Kopi TIMES

Politik, Pemimpin dan Kepemimpinan

Senin, 21 September 2020 - 18:27 | 63.96k
Yusup Djamal, SH, Pemerhati Sosial.
Yusup Djamal, SH, Pemerhati Sosial.

TIMESINDONESIA, TERNATE – Tanpa terasa waktu kian menggiring nuansa pilkada berada di ambang 'Democracy party' 2020 - 2024.

Fenomena saat ini sudah menginisiasi langkah kompetitor memasuki gerbang politik, figur-figur yang tak asing lagi dimata publik tercover dalam 'transmedia storytelling 'kita jumpai diberbagai media sosial, newspaper dll.

Stimulasi emosional menjadi ajang penilain, kritik, saran sampai pada kulminasi keputusan, maka nampak pluralisme pilihan terhadap 'katanya si jago 'yang layak jadi apa dan apalah....!

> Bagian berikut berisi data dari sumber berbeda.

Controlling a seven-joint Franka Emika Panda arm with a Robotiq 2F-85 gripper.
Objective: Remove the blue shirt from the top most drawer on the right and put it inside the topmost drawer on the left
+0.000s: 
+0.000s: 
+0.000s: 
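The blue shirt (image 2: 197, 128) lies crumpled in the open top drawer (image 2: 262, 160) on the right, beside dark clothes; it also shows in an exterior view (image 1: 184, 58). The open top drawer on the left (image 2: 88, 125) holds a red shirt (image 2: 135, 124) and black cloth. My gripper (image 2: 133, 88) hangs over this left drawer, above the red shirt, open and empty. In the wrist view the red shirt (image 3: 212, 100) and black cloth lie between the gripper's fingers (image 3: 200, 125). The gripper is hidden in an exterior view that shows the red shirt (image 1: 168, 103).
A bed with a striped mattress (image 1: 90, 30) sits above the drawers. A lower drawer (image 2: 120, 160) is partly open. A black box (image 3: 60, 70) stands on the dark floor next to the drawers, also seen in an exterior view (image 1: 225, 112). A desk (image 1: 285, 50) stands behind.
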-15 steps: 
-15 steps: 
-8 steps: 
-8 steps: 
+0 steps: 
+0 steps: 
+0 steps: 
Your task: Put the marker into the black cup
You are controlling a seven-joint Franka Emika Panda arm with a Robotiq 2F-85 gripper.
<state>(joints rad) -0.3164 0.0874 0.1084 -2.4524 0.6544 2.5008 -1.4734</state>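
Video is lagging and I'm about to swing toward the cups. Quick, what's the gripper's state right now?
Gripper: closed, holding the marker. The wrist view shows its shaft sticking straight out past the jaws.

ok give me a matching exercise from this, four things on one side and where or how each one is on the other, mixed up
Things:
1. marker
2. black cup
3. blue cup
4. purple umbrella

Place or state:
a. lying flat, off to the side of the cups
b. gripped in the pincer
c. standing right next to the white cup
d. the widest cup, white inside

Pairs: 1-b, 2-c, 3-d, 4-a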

Figurisasi agar lebih fundamental, strong, powerfull kedalam bingkai ketokohan adalah sesuatu yang mendasar untuk merealisasikan tercapainya tujuan, disinilah tatanan sosial mengalami tranformasi kompartement dan parsial oleh konstruksi sistim melalui kerangka konsultatif, katakanlah 'strategi  pemenangan 'dengan tidak meniadakan beberapa elemen, sektor yang langsung menyentuh konstituen 'subyek pemilih' dalam suatu wilayah . 

Ramai terlihat berbagai kegiatan dilakukan, mulia dari acara yang bersifat silaturahmi, reuni bahkan pertemuan dan pengukuhan figur yang dianggap layak maju sebagai kepala daerah, boleh jadi ini merupakan mekanisme awal untuk memperoleh ruang gerak lebih besar agar dapat mengkonstatir perkiraan sebagai tolak ukur keberhasilan .

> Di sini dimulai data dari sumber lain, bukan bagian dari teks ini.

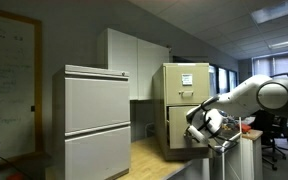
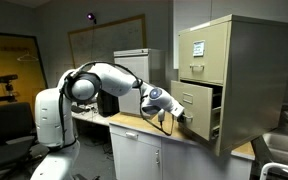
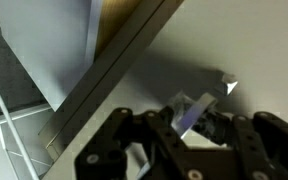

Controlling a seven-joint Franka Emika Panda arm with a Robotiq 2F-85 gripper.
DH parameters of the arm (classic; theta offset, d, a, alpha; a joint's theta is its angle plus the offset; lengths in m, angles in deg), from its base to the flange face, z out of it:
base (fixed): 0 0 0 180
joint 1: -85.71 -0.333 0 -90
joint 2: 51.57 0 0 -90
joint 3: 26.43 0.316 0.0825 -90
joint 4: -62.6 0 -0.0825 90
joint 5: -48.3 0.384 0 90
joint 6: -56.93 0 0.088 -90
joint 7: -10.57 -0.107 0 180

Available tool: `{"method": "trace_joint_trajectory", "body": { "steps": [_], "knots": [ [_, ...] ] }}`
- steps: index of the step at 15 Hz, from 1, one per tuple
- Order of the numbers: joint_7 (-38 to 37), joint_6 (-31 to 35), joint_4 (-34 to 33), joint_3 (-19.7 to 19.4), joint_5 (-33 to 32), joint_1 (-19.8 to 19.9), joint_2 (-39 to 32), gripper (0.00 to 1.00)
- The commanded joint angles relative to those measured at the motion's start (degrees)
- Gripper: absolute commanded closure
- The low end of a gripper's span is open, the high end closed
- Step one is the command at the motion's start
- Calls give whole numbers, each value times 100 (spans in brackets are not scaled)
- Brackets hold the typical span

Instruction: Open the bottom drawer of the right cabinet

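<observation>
Starting at the left of an exterior view, a whiteboard (image 1: 9, 80) hangs on the wall. Next to it stands a wide pale grey cabinet (image 1: 96, 115) with two drawers. Further right, set on the desk (image 1: 149, 155), is the right cabinet (image 1: 184, 85), tall, narrow and tan. The bottom drawer (image 1: 177, 128) is the lower front of its stack. The claw (image 1: 197, 128) sits against that drawer's right part, at the end of the white arm (image 1: 254, 97), which reaches in from the right edge.

From the opposite side, the arm (image 2: 94, 80) rises from its base at the left and stretches rightward over the desk (image 2: 134, 122). Its claw (image 2: 176, 115) meets the left edge of the bottom drawer (image 2: 199, 105). Here the drawer front stands forward of the right cabinet (image 2: 249, 70), with a dark gap showing along its right side, so it is partly open. Above it, the top drawer carries a white paper (image 2: 196, 45).

In the wrist view, a pale metal surface fills the upper right. The black fingers (image 3: 134, 140) of the claw (image 3: 189, 135) crowd the bottom edge. A small silver handle (image 3: 192, 110) shows between them, blurred. The claw is closed tight on it, as far as the blur lets me tell.
</observation>
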Motion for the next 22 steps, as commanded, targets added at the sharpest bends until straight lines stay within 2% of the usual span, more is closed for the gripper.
{"method": "trace_joint_trajectory", "body": {
  "steps": [1, 4, 7, 13, 22],
  "knots": [
    [1044, -527, 723, 461, 1180, 11, 687, 94],
    [1770, -639, 982, 414, 2067, -71, 1021, 94],
    [2278, -727, 1247, 376, 2682, -170, 1294, 94],
    [2887, -843, 1783, 370, 3543, -333, 1865, 95],
    [3803, -771, 2225, 443, 4757, -528, 2359, 94]
  ]
}}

Seringkali pemilu diidentikan dengan atraksi kompetisi untuk meraih kursi kekuasaan sehingga konsepsi politik tidak terbatas hanya pada sumber daya politik yang digunakan dalam memenangkan atau mempertahankan kekuasaan. 

Pertanyaannya, substansi apa yang menjadi kriteria agar landasan kognitif sang figur diakui, walaupun sosiologi kultural sangat beraugensi dalam masyarakat dengan 'building trust' berupa  simbolik, ekonomis, sosialis dan mempunyai gaun integritas yang telah terbukti. Ketika hal serupa menjadi prioritas saat itu juga intuisi masyarakat akan melahirkan pilihan yang sebelumnya kenyataan dari sang figur telah terkoptasi dalam sebuah komitmen yang dianggap 'tipikal' seorang pemimpin .

Deskripsi umum

Seorang figur secara akseptabilitas dapat diterima publik tentunya bukan hanya performa lahiriyah saja yang dibutuhkan, akan tetapi kesejajaran nilai sosial menjadi akses mutualisme internal maupun ekternal untuk membangun kemitraan khayalak ramai. Hal demikian memerlukan wadah sebagai penggerak dan berakses menghadirkan sumber-sumber yang tersedia dalam pembentukan tim ataupun inisial program mengarah pada terpenuhinya kesempatan dari momentum pemilu yang ada seiring dinamika dan pergolakan kandidat mengupgreit ranah privasinya secara transparan, edukatif, komunikatif dengan memperkenalkan visi misi komprehensif. 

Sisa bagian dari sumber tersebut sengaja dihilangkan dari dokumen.